## EXERCISE
Every line of the listing below is to be duplicated exactly, with the pictures left out.

# # # #

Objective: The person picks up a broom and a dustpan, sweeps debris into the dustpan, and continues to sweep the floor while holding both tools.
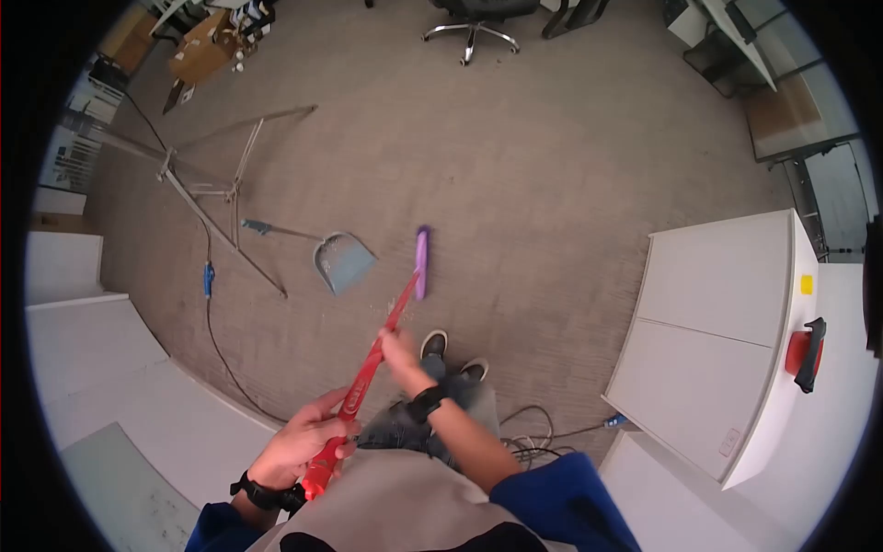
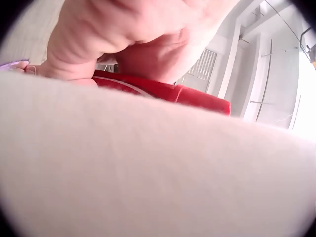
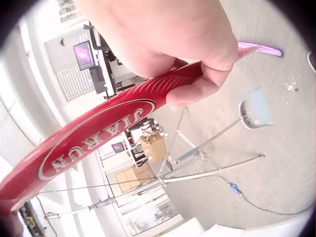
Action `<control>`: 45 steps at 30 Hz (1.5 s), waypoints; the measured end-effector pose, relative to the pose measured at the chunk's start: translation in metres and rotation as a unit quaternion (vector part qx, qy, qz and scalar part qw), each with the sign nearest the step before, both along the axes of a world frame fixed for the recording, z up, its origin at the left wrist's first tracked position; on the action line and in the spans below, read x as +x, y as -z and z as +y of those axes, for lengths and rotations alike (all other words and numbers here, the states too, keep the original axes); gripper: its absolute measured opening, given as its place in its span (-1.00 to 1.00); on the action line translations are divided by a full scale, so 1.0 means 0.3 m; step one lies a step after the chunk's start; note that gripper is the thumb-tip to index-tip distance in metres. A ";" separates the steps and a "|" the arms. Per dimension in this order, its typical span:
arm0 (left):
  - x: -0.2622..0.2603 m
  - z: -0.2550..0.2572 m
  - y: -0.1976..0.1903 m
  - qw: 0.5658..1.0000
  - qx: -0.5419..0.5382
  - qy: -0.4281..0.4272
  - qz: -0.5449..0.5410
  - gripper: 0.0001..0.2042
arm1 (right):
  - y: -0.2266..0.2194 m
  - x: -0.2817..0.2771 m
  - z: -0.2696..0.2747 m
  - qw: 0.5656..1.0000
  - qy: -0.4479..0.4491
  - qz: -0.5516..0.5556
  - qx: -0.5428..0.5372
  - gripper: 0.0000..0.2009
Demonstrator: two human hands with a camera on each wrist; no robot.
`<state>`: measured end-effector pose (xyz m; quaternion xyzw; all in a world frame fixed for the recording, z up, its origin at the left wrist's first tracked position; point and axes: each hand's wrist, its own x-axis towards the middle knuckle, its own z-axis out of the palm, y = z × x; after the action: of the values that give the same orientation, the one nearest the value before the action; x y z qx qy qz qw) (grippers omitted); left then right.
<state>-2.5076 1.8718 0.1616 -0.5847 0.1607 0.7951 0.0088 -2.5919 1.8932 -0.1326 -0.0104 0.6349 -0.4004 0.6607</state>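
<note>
A broom with a red handle (image 1: 363, 386) and a purple head (image 1: 421, 262) slants down to the grey carpet in front of my shoes. My left hand (image 1: 308, 442) grips the handle's upper end near my waist. My right hand (image 1: 400, 354) grips the handle lower down. In the left wrist view the red handle (image 2: 163, 91) runs under my left hand (image 2: 128, 37), above pale cloth. In the right wrist view my right hand (image 3: 173, 44) curls round the red handle (image 3: 98, 136), and the purple head (image 3: 259, 49) shows beyond. A grey dustpan (image 1: 342, 260) lies on the carpet left of the broom head.
A folded metal rack (image 1: 216, 189) lies on the carpet to the left, with a cable (image 1: 216, 336) trailing past it. White desks (image 1: 110, 368) stand at the left and a white cabinet (image 1: 727, 322) at the right. An office chair (image 1: 474, 23) is at the far end. Small crumbs (image 3: 291, 85) dot the carpet.
</note>
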 end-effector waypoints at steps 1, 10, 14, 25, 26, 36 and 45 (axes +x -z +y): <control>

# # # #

## ANSWER TO THIS EXERCISE
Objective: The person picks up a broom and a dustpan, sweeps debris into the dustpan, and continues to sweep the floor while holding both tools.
Action `<control>`: 45 steps at 30 Hz (1.5 s), waypoints; the measured end-effector pose, relative to the pose measured at the chunk's start: translation in metres and rotation as a unit quaternion (vector part qx, qy, qz and scalar part qw), each with the sign nearest the step before, both along the axes of a world frame fixed for the recording, z up, its origin at the left wrist's first tracked position; on the action line and in the spans below, read x as +x, y as -z and z as +y of those axes, for lengths and rotations alike (all other words and numbers here, the states too, keep the original axes); gripper: its absolute measured opening, given as its place in its span (-1.00 to 1.00); on the action line translations are divided by a full scale, so 1.0 means 0.3 m; step one lies a step after the chunk's start; note that gripper is the thumb-tip to index-tip distance in metres. A ";" separates the steps and a "|" the arms. Per dimension in this order, its typical span:
arm0 (left):
  - x: -0.2622..0.2603 m
  - z: -0.2550..0.2572 m
  - y: -0.1976..0.1903 m
  - qw: 0.5658..1.0000
  - qx: -0.5419..0.5382
  - qy: -0.4281..0.4272
  - qz: -0.5449..0.5410
  - gripper: 0.0001..0.2042
arm1 (right):
  - y: -0.2266..0.2194 m
  - x: -0.2817..0.2771 m
  - z: -0.2696..0.2747 m
  - qw: 0.5656..1.0000
  - qy: -0.4479..0.4491
  - qz: -0.5516..0.5556
  - qx: -0.5428..0.5372
  - gripper: 0.0000..0.2009
Demonstrator: two human hands with a camera on each wrist; no robot.
`<state>`: measured end-effector pose (xyz m; quaternion xyzw; all in a world frame fixed for the recording, z up, its origin at the left wrist's first tracked position; point and axes: each hand's wrist, its own x-axis towards the middle knuckle, its own z-axis out of the palm, y = z × x; after the action: of the values that give the same orientation, the one nearest the value before the action; x y z qx qy qz qw) (grippers omitted); left then right.
<state>-2.5076 1.8718 0.1616 -0.5847 0.1607 0.7951 0.0088 -2.5919 1.8932 -0.1326 -0.0104 0.6349 -0.4004 0.6607</state>
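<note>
A broom with a red handle (image 1: 363, 386) and a purple head (image 1: 421, 262) slants down to the grey carpet in front of my shoes. My left hand (image 1: 308, 442) grips the handle's upper end near my waist. My right hand (image 1: 400, 354) grips the handle lower down. In the left wrist view the red handle (image 2: 163, 91) runs under my left hand (image 2: 128, 37), above pale cloth. In the right wrist view my right hand (image 3: 173, 44) curls round the red handle (image 3: 98, 136), and the purple head (image 3: 259, 49) shows beyond. A grey dustpan (image 1: 342, 260) lies on the carpet left of the broom head.
A folded metal rack (image 1: 216, 189) lies on the carpet to the left, with a cable (image 1: 216, 336) trailing past it. White desks (image 1: 110, 368) stand at the left and a white cabinet (image 1: 727, 322) at the right. An office chair (image 1: 474, 23) is at the far end. Small crumbs (image 3: 291, 85) dot the carpet.
</note>
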 end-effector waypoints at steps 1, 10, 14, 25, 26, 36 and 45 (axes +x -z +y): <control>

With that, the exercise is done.